In People v. Casey, 95 N.Y.2d 354, 717 N.Y.S.2d 88, 740 N.E.2d 233 (2000), the Court of Appeals stated “so long as the factual allegations of an information give an accused notice sufficient to prepare a defense and are adequately detailed to prevent a defendant from being tried twice for the same offense, they should be given a fair and not overly restrictive or technical reading.” We conclude that the instant accusatory instrument establishes a prima facie case as to both the charge of Disorderly Conduct (blocking vehicular and pedestrian traffic) and Parading Without a Permit. We also find that the accusatory instrument meets the standards set forth in Casey, supra.
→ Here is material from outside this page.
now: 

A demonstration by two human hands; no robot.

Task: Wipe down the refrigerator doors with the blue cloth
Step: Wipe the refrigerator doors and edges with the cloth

Accordingly, this Court deems the instant accusatory instrument to be a valid information.
Lastly, although it is not relevant for the purposes of determining facial sufficiency, this Court notes that the defendant does not dispute the facts as contained in the accusatory instrument, in that she does not deny that she was walking with a large group or make claim that she in fact possessed a parade permit.
We will now turn to the defendant's constitutional challenge to AC § 10-110. The statute, in pertinent part, reads as follows:
New York City Administrative Code § 10-110 Procession and parades.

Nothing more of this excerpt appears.